DC’s new police alerts only new-ish
Posted by: Molly Redden in News, Vox Populi, tags: Crime, Crime Alerts, Journalism, MPDWhoa there, Post: yesterday’s article announcing the launch of DC Police Alert got it all wrong. Not only does the article seem to confuse DC Police Alert with Alert DC, the real “citywide text messaging system [that alerts] residents about crimes soon after they occur,” that service isn’t new. It’s been around since 2002.
Sadly, the Washington Examiner followed suit and reported that “District of Columbia residents can now receive crime alerts from police via text message or e-mail.” Yes, they can. In fact, George Washington University has been urging its students to sign up for Alert DC for quite some time now.
What’s more, the alerts aren’t just limited to crimes.

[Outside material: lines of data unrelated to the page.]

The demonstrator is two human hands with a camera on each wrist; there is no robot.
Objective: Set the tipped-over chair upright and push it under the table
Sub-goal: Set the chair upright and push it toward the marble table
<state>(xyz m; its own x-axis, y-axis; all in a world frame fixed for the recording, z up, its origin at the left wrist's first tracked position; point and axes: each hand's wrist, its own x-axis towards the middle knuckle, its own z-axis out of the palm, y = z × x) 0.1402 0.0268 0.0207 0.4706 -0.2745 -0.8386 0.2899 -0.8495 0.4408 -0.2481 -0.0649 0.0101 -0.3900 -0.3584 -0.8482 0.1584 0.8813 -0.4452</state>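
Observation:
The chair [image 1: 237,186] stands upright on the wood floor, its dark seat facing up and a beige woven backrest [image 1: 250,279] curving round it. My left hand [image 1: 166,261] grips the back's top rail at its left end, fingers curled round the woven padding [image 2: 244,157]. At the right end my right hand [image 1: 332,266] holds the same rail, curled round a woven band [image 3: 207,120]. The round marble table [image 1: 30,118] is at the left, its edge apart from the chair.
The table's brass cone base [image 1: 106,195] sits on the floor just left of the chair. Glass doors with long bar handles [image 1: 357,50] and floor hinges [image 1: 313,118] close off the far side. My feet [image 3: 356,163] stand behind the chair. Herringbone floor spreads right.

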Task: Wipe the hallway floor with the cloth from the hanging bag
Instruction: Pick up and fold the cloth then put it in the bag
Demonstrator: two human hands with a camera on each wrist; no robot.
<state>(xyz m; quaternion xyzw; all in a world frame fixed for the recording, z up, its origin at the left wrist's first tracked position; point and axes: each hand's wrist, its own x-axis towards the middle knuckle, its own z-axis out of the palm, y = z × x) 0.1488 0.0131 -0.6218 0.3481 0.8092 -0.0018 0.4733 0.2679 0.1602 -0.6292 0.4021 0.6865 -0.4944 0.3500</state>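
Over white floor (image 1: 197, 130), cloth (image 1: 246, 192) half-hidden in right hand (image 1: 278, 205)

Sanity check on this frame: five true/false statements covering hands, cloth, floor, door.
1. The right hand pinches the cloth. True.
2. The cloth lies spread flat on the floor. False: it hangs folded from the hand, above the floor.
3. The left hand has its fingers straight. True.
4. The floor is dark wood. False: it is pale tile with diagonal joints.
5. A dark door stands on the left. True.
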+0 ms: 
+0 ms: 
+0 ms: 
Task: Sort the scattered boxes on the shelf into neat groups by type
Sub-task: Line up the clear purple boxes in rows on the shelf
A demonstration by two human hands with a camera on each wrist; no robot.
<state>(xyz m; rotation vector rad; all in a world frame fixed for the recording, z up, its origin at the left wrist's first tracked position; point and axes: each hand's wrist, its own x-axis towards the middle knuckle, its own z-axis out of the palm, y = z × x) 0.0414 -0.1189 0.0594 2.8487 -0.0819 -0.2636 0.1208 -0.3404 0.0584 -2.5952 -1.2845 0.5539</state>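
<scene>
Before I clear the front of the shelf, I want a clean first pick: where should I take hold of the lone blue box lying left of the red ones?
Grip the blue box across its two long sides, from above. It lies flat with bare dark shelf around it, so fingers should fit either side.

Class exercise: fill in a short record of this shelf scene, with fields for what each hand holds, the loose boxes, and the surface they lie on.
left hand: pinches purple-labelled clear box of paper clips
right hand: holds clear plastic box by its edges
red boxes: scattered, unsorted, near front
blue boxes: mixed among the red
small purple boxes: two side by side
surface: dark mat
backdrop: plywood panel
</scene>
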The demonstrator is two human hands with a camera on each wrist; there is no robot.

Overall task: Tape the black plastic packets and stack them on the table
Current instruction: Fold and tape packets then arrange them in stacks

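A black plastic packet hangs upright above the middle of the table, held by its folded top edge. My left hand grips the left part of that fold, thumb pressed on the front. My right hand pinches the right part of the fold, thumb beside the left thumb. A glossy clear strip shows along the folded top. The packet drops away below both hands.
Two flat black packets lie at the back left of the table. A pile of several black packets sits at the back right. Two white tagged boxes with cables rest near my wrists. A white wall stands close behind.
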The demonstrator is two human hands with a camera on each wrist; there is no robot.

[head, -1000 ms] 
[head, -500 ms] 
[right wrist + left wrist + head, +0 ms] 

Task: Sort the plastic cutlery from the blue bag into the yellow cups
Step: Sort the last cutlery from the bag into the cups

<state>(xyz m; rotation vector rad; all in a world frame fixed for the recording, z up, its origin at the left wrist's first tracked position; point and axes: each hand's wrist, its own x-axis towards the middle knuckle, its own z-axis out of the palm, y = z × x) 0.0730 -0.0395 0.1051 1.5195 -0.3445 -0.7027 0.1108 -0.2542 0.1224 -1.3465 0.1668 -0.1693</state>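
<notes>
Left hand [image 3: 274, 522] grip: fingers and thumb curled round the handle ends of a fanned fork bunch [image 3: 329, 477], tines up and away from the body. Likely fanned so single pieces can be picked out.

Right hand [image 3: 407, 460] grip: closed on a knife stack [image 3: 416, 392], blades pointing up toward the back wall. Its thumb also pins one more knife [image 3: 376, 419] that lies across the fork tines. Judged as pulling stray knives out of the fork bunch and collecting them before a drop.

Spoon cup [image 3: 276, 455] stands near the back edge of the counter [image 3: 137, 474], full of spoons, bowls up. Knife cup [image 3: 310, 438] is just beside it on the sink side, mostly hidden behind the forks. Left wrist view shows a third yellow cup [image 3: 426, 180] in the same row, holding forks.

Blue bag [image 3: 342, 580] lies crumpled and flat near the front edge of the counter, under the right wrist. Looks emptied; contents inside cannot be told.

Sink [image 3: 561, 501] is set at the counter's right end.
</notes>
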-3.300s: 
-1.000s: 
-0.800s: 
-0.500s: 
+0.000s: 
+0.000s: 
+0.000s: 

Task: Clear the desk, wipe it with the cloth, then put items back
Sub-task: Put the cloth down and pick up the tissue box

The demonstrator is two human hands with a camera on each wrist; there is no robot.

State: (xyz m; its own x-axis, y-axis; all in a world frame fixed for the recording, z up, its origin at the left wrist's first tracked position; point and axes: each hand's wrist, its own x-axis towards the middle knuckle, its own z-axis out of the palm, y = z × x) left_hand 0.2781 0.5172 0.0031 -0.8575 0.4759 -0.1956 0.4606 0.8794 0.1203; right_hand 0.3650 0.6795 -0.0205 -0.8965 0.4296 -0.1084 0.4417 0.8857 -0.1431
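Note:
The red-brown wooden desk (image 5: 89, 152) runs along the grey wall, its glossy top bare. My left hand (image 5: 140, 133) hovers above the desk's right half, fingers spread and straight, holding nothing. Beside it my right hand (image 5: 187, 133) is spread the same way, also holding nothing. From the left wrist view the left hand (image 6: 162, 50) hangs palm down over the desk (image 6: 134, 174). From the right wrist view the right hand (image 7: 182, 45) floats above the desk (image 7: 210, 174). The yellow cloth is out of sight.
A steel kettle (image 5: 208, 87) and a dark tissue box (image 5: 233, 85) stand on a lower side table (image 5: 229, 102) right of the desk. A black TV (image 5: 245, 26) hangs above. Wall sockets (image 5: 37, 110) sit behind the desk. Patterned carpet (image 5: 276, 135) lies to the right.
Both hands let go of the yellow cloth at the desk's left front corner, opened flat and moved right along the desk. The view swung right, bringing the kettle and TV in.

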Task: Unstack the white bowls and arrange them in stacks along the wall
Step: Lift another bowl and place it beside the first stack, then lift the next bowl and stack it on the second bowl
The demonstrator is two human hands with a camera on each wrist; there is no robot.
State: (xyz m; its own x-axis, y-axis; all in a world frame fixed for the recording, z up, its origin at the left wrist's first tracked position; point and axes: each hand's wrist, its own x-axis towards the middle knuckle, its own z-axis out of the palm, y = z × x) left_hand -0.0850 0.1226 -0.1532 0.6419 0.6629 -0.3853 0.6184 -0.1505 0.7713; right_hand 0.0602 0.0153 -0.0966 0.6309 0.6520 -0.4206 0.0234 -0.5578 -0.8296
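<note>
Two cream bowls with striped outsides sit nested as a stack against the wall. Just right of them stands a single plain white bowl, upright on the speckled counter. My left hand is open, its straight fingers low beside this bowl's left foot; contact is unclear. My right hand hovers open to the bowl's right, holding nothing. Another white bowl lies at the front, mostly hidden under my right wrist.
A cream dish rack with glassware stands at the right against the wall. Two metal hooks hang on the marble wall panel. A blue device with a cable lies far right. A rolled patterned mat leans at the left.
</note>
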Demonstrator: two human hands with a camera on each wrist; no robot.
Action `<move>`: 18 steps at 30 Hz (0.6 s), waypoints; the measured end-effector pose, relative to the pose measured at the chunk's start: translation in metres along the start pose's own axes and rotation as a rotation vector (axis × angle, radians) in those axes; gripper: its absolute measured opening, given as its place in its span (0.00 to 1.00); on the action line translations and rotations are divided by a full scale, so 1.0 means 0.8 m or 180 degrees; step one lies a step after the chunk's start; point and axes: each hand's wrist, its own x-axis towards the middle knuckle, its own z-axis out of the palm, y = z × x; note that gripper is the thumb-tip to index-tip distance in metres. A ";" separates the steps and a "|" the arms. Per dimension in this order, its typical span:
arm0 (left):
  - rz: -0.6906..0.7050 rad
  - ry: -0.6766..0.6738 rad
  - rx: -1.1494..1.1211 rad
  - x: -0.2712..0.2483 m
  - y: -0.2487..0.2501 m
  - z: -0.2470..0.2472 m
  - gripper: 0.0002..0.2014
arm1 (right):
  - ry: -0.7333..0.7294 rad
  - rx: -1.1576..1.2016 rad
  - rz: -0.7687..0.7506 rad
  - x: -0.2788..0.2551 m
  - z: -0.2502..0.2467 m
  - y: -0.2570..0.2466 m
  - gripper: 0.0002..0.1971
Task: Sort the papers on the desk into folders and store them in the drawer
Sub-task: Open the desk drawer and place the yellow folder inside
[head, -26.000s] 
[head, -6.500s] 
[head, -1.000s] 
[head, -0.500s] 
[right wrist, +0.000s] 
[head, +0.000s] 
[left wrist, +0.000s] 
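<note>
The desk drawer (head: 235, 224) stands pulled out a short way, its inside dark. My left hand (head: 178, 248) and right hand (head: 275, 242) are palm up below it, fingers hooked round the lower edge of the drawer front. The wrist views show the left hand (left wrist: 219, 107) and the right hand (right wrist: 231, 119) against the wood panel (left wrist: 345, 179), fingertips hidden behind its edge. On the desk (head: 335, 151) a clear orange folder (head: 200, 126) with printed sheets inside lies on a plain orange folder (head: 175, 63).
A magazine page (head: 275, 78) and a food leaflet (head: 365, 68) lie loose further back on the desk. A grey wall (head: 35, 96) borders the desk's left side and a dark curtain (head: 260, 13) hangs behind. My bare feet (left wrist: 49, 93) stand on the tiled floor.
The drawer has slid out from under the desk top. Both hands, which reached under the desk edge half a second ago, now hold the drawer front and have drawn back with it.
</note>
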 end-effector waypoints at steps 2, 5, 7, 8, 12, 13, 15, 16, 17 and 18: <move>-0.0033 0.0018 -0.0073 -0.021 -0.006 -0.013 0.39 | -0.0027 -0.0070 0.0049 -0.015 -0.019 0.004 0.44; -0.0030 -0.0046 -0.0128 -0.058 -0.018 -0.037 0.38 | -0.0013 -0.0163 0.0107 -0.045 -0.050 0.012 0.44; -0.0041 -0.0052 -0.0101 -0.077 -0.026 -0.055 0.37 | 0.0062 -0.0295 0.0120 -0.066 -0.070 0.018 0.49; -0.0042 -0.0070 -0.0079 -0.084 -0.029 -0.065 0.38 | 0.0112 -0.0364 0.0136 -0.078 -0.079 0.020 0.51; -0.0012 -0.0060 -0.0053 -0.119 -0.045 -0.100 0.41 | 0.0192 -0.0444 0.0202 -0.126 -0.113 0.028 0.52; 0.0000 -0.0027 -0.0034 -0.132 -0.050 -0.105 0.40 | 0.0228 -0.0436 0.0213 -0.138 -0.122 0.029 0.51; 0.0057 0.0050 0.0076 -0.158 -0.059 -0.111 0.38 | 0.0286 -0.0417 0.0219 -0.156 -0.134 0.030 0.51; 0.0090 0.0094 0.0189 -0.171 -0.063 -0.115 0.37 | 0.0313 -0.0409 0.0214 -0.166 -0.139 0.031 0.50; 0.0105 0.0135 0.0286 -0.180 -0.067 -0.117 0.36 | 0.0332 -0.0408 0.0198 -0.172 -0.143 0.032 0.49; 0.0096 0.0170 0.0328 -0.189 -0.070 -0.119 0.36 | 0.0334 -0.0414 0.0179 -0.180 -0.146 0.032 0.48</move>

According to Jo’Ellen Countee of the District of Columbia Homeland Security and Emergency Management Agency, HSEMA and the Metropolitan Police Department use it to keep citizens apprised of weather and traffic conditions.
DC Police Alert, which is the brainchild of Georgetown business owner and ANC commissioner Ed Solomon, is new in a sense, but not in the way the Post and Examiner are calling it. Taking the principles of its predecessor, Alert DC, it aims to alert local businesses and their employees of nearby crimes.
But even Solomon knows that this technology, a Roam Secure Alert Network, Inc. product, is old news:
“Because the alerts are based on existing technology, it does not cost the city of Washington any additional money to send them,” he said. “It’s just a matter of training the people who use it.”
Solomon went on to laud the new technology, saying that store employees work in insular environments where they don’t always have access to a TV or radio that would alert them to local shenanigans.
The text alerts, which you can subscribe to here, are pretty comprehensive, and include witness descriptions of suspects following details of the reported crime. However, don’t jump to subscribe to the system just yet. Reports are not relegated to daytime hours, (those who won’t appreciate being woken up at 4 a.m. to to learn that a burglary occurred eighteen blocks away should think twice about signing up) and take hundreds of characters to transmit.
The function that allows users to narrow area that their alerts cover didn’t seem to be working when I tried it out a few weeks ago. And since, as a Georgetown student, I had little use for 2 a.m. reports of bicycle theft on Connecticut Avenue, I relegated the alerts to my inbox.